Example: The following WPF + C # code solves an asynchronicity problem while solving a parallelism problem:

I'll make it short and interesting to wrap your head around these concepts.

Concurrent vs. parallel - Ways in which tasks are carried out.

Take a real life example: there is a challenge that involves both eating a whole big cake and singing a whole song. You will win if you are the fastest to sing the whole song and finish the cake. So the rule is that you sing and eat at the same time . How you do that is not the rule. You can eat the whole cake, then sing the whole song, or you can eat half a cake, then sing half a song, then do that all over, and so on.

parallelism is a certain type of parallelism where tasks actually run concurrently. In computer science, parallelism can only be achieved in multicore environments.

Synchronous vs. asynchronous - programming models.

When you sync, you write code as steps that run from top to bottom. In an asynchronous programming model, you write code as tasks that run concurrently. Running at the same time means that all tasks are likely to be running at the same time.

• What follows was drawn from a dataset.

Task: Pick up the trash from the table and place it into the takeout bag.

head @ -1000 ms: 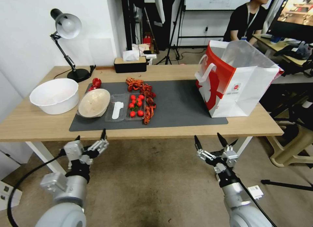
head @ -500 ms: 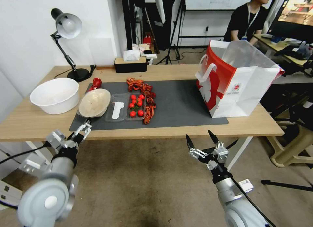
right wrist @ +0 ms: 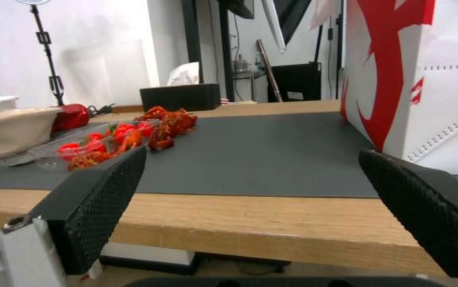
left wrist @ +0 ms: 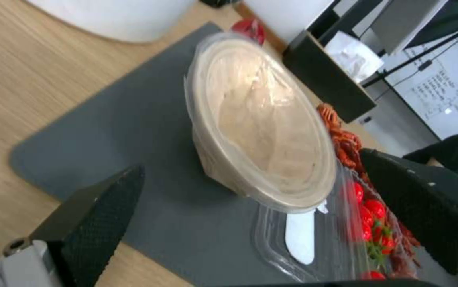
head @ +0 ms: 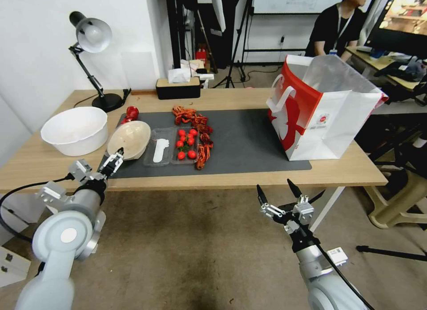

We use cookies and other tracking technologies to improve your browsing experience on our website, to show you personalized content and targeted ads, to analyze our website traffic, and to understand where our visitors are coming from.

By continuing, you consent to our use of cookies and other tracking technologies and affirm you're at least 16 years old or have consent from a parent or guardian.

You can read details in our Cookie policy and Privacy policy.